17.1 Substructure Search

Substructure searches can be done in OEChem using the OESubsearch class. The OESubSearch class can be initialized with a SMARTS pattern, a query molecule OEQMolBase, or a molecule and expression options. The following example demonstrates how to initialize a OESubSearch instance with a SMARTS pattern, and perform a substructure search.

#include "oechem.h"
#include <iostream>

using namespace std;
using namespace OEChem;

int main()
{
  OEGraphMol mol;

  OEParseSmiles(mol, "Cc1ccccc1");
  OESubSearch ss("c1ccccc1");

  if (ss.SingleMatch(mol))
  {
    cout << "benzene matches toluene" << endl;
  }
  else
  {
    cout << "benzene does not match toluene" << endl;
  }

  return 0;
}

In the example program, the query pattern is benzene and the molecule in which the substructure is being searched for is toluene. Since benzene is a substructure of toluene the program will identify the substructure, and report the substructure as found.
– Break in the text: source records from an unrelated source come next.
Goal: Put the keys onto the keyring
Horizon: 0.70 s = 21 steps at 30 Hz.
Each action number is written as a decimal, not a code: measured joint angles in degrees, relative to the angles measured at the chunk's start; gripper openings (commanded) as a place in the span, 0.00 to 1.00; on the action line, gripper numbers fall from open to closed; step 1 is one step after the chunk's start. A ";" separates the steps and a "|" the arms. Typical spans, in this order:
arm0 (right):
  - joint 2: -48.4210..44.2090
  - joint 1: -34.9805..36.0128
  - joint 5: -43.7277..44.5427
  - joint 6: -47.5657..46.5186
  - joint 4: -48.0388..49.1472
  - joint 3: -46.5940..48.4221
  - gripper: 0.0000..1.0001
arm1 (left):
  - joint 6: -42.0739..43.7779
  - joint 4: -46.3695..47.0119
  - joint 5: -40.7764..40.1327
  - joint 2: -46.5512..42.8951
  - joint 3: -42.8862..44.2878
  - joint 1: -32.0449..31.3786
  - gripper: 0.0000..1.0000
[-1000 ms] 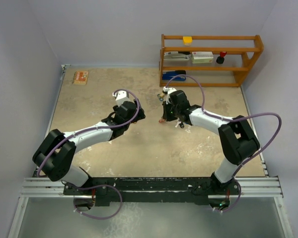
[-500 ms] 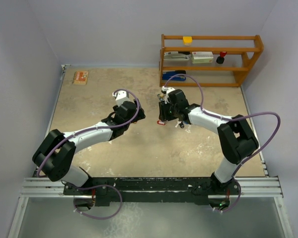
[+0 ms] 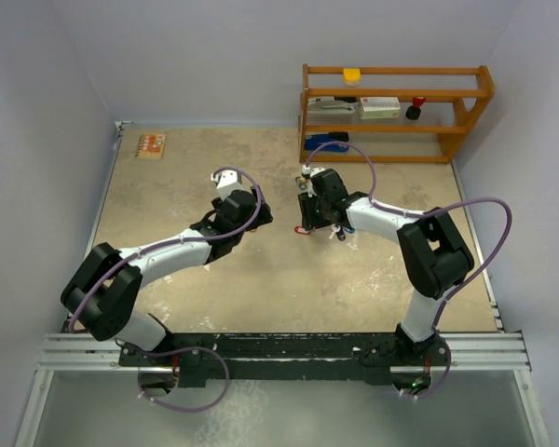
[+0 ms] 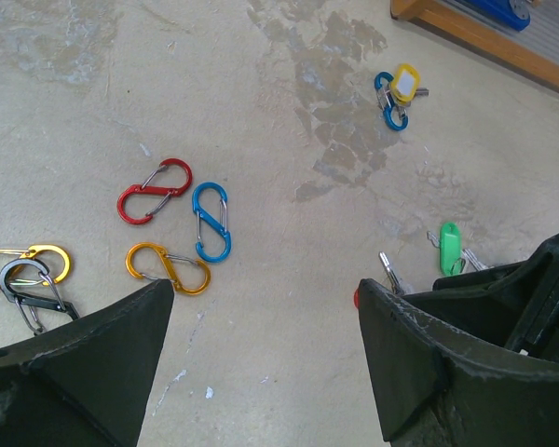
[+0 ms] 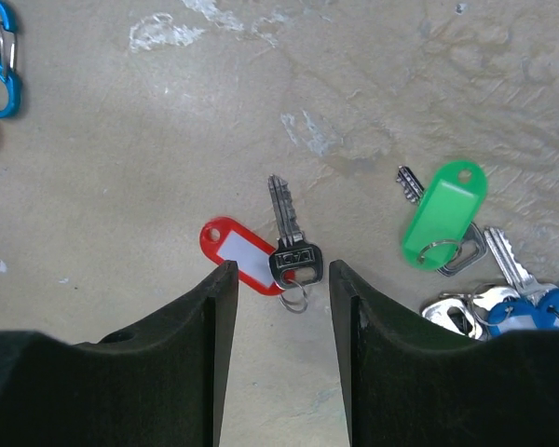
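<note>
Space shows between the two dark fingers of the right gripper [image 5: 279, 268], and nothing is clamped there: it is released and points down at the table [image 5: 121, 140]. Just before its tips lies the silver key [image 5: 286, 223] with the red tag [image 5: 235, 253], flat on the surface, its blade pointing away from the gripper. A small ring [image 5: 296, 300] joins key and tag and lies in the gap between the fingers; whether it touches them I cannot tell. A little to the right lies the green tag [image 5: 443, 214], with its own key partly under it. Beside that, at the edge of the right wrist view, is a small heap of keys with blue tags [image 5: 545, 312].

The left gripper [image 4: 263, 291] stands to the left of the right one, apart from it. Its jaws are spread wide and it holds nothing. On the table before it three S-shaped clips lie close together: the red clip [image 4: 156, 190], the blue clip [image 4: 211, 222] and the orange clip [image 4: 168, 268]. At the left edge of that view the yellow clip [image 4: 33, 263] and the grey clip [image 4: 28, 284] overlap. Farther off, near the wooden shelf [image 3: 391, 140], the yellow tag [image 4: 406, 82] lies against a second blue clip [image 4: 386, 102]; I cannot tell if they are hooked together.
</note>
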 measured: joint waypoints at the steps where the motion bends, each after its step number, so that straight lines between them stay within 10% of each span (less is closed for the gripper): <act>1: 0.00 0.00 0.35 0.02 -0.42 0.04 0.47 | 0.00 0.00 0.00 0.00 0.00 0.00 0.77; 21: 0.96 0.00 1.33 1.55 -5.53 1.05 0.32 | -0.02 0.00 0.02 -0.31 -0.85 0.37 0.77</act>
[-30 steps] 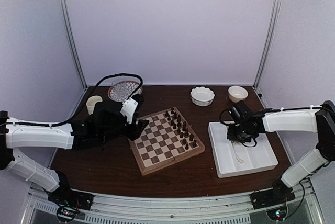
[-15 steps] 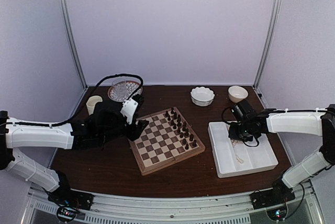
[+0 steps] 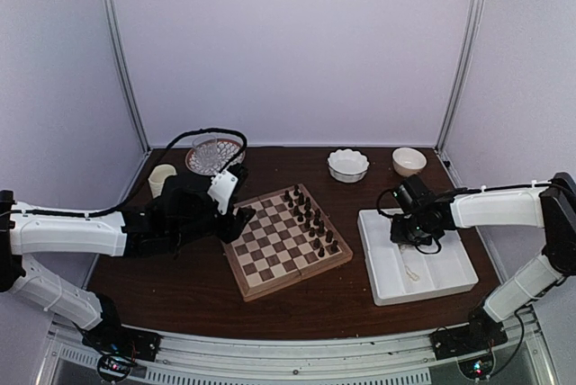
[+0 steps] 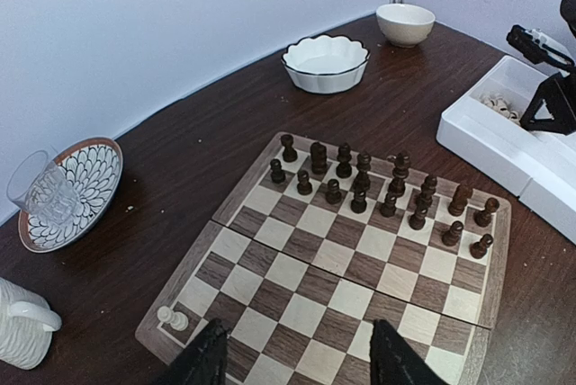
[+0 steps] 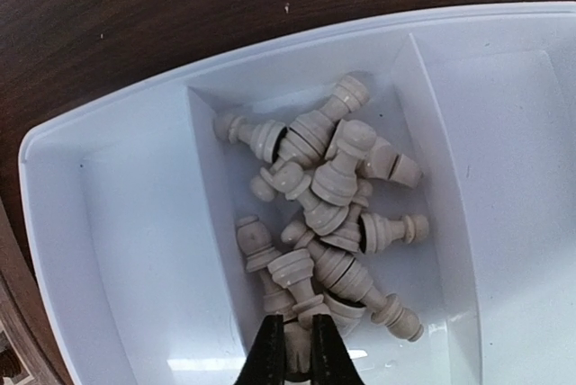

The OESubSearch class is not only able to identify the presence or absence of a substructure, but also the node and edge correspondences of the pattern and target. The following example extends the simple match example to write out all atom correspondences between benzene and toluene.

#include "oechem.h"
#include <iostream>

using namespace std;
using namespace OEChem;
using namespace OESystem;

int main()
{
  OEGraphMol mol;

  OEParseSmiles(mol, "c1ccccc1C");
  OESubSearch ss("c1ccccc1");

  unsigned int count;
  OEIter<OEMatchBase> match;
  for (count=1,match = ss.Match(mol);match;++match,count++)
  {
    OEIter<OEMatchPair<OEAtomBase> > apr;

    cout << "Match " << count << ':' << endl;
    cout << "pattern atoms: ";
    for (apr = match->GetAtoms();apr;++apr)
      cout << apr->pattern->GetIdx() << ' ';
    cout << endl;

    cout << "target atoms:  ";
    for (apr = match->GetAtoms();apr;++apr)
      cout << apr->target->GetIdx() << ' ';
    cout << endl;
  }

  return 0;
}

The OESubSearch::Match method returns an iterator over all subgraphs. Each of the subgraphs can be queried for their node and edge correspondences. In this particular example, the benzene substructure is identified twelve times in toluene. Each of the matches differ in their node and edge correspondences to the substructure..